▸ THE TASK
Please restate, word for word, the lines below that begin at the one with "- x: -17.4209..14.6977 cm" and end at the one with "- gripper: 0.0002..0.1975". Leave out all other lines.

▸ INFORMATION PROVIDED
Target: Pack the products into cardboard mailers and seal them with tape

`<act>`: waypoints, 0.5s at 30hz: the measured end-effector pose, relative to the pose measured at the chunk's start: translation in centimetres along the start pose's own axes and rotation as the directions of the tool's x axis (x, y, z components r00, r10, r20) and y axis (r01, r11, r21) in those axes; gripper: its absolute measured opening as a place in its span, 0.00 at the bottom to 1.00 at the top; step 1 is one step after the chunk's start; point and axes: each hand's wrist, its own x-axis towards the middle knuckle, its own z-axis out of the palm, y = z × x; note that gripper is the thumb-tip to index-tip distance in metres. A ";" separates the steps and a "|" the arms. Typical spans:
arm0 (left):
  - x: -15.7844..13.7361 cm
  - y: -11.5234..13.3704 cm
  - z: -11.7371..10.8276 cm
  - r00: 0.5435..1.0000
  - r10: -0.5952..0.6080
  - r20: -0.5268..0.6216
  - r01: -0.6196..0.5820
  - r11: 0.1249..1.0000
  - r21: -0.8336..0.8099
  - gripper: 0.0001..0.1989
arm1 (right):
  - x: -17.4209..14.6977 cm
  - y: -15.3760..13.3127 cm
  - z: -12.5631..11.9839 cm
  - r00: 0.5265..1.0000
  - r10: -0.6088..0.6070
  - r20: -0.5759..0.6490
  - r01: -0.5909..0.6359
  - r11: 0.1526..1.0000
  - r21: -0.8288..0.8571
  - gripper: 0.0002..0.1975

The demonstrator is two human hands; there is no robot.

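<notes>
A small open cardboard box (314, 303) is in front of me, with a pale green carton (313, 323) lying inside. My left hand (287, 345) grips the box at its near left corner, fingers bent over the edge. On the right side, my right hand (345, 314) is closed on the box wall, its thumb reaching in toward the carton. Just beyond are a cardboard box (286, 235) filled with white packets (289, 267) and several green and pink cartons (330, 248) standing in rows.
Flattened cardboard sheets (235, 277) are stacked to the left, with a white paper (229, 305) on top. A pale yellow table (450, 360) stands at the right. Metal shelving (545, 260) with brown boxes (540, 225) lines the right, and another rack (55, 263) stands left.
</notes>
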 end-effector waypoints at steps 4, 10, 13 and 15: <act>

▸ ANSWER
  - x: -17.4209..14.6977 cm
  - y: -15.3760..13.3127 cm
  - z: -12.5631..11.9839 cm
  - r00: 0.5265..1.0000
  - r10: -0.6088..0.6070
  - r20: -0.5759..0.6490
  - r01: -0.5909..0.6359
  - r11: 0.1526..1.0000
  - r21: -0.8288..0.8571
  - gripper: 0.0002..0.1975

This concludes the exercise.